:: Your assignment ::
Return only the lines below starting at the line containing "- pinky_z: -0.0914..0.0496" and ending at the line containing "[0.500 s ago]", both included, exactly as they are and with no pictures.

(Dataset content)

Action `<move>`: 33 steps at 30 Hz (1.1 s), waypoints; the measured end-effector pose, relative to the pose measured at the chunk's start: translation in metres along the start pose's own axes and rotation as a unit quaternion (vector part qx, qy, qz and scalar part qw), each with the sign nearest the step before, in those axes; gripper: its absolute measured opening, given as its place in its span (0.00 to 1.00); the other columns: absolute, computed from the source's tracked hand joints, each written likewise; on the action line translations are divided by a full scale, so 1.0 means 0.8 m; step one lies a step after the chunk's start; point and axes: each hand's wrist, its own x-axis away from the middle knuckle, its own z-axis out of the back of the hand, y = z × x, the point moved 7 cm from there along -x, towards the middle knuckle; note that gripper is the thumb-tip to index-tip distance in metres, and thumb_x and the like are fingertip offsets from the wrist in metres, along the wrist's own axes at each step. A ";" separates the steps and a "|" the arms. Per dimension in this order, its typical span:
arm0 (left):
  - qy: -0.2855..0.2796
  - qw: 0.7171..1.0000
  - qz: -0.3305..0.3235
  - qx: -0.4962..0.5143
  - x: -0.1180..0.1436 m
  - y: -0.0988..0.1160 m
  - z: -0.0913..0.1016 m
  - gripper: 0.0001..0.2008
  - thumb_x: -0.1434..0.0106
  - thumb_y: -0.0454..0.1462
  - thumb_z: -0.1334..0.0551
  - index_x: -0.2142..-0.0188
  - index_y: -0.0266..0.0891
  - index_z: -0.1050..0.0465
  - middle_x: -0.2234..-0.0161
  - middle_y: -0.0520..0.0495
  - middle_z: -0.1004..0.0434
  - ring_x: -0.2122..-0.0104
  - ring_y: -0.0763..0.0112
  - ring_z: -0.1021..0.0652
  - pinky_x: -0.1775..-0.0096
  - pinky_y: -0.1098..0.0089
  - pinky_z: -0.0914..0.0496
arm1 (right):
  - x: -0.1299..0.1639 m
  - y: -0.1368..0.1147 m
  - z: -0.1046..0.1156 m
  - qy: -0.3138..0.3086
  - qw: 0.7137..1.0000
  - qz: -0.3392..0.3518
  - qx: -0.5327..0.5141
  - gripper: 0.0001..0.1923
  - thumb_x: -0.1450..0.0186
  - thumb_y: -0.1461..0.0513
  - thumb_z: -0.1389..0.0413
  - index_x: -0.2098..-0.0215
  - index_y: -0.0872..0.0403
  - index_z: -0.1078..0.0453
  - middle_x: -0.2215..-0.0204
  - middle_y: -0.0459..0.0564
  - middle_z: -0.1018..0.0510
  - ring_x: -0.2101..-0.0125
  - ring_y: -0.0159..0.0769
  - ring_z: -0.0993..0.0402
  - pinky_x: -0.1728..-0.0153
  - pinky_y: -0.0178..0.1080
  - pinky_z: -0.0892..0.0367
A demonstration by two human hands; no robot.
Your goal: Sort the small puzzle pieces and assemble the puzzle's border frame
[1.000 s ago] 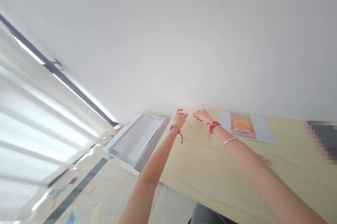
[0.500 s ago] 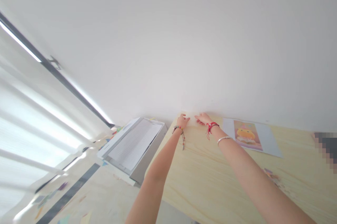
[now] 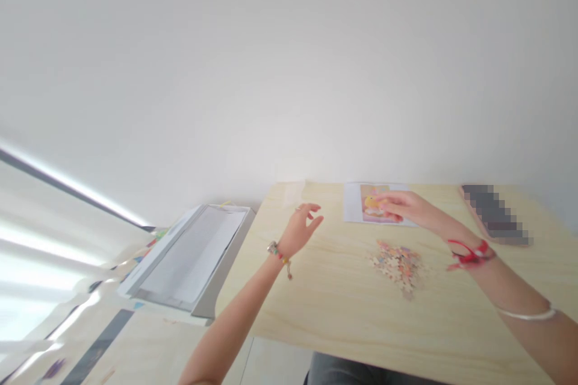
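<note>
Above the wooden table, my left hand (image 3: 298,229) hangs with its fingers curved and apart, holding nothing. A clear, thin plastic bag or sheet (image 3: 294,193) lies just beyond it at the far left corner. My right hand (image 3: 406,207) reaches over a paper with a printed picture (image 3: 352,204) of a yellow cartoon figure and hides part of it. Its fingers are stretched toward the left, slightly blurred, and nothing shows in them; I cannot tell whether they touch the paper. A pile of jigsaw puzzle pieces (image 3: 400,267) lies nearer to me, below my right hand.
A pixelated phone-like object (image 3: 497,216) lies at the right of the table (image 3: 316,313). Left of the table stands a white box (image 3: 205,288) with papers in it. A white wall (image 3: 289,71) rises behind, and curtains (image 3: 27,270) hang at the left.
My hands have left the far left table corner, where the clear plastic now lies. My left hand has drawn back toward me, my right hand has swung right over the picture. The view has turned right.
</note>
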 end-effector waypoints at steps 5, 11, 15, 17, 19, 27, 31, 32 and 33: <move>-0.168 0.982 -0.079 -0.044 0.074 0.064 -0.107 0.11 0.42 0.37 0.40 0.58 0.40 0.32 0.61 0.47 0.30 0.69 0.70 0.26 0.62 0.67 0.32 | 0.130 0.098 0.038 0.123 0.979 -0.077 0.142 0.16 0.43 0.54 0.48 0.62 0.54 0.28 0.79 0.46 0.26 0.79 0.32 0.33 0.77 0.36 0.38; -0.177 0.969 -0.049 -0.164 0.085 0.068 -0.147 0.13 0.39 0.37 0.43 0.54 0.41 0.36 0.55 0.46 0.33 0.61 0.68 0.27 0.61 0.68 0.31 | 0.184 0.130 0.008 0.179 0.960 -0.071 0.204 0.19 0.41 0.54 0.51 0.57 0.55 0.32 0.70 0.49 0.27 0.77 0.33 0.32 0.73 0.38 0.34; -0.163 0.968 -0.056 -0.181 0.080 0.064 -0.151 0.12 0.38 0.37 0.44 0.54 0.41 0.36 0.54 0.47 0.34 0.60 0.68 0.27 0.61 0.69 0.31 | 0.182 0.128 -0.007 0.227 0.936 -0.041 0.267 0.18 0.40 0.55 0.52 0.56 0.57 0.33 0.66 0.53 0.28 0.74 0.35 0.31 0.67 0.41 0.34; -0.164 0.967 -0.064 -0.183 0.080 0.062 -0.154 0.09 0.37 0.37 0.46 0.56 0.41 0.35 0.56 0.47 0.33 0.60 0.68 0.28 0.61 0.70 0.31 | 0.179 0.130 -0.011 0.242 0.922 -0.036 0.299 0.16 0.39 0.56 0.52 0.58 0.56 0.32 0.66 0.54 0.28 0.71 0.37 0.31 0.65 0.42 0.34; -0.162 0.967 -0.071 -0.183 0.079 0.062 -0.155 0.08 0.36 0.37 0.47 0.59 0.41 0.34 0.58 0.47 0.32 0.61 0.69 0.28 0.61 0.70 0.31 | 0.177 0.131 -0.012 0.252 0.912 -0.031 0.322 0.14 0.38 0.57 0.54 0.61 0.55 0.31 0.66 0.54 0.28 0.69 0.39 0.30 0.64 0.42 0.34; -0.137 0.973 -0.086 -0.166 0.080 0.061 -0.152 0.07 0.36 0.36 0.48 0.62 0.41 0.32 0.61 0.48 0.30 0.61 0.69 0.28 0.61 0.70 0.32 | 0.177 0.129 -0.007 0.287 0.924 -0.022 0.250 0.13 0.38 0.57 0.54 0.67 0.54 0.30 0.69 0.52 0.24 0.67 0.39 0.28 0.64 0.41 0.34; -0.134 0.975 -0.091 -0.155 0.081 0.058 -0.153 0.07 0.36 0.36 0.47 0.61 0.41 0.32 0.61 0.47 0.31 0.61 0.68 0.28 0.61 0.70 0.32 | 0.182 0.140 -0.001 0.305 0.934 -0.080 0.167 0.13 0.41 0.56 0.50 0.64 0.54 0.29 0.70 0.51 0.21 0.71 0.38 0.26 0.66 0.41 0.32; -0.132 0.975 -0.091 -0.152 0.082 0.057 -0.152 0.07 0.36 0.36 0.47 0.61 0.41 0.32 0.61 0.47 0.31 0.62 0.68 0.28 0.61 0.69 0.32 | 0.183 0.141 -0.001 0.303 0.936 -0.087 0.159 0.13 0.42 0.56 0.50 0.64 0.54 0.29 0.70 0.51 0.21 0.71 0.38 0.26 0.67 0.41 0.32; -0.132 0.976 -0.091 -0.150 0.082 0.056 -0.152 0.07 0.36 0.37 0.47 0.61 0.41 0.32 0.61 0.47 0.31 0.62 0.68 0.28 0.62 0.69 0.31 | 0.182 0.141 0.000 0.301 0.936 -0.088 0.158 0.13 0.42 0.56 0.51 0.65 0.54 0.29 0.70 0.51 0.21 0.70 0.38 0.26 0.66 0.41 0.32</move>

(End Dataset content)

:: Written solution ::
  - pinky_z: -0.0914..0.0496
arm1 (right):
  - x: -0.1299..0.1639 m
  - y: -0.1368..0.1147 m
  - z: -0.1046..0.1156 m
  - qy: -0.3138..0.3086
  - qw: 0.7137..1.0000
  - qz: -0.3392..0.3518
  - qx: -0.5327..0.5141
  - gripper: 0.0001..0.1923
  - thumb_x: -0.1450..0.0186
  - thumb_y: -0.1461..0.0513
  - thumb_z: -0.1389..0.0413
  - index_x: -0.2098..-0.0215
  - index_y: -0.0872..0.0403
  - index_z: -0.1078..0.0453
  - middle_x: -0.2215..-0.0204
  - middle_y: -0.0459..0.0564
  - middle_z: -0.1018..0.0510
  - ring_x: -0.2101..-0.0125
  - ring_y: -0.0159..0.0769
  - ring_z: -0.0993..0.0402
  - pinky_x: -0.1728..-0.0153
  - pinky_y: -0.0178..0.1080
  - pinky_z: -0.0892..0.0367
A demonstration by two human hands; no robot.
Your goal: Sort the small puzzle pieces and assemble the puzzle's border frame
[1.000 s ago] 
[0.500 s ago] 

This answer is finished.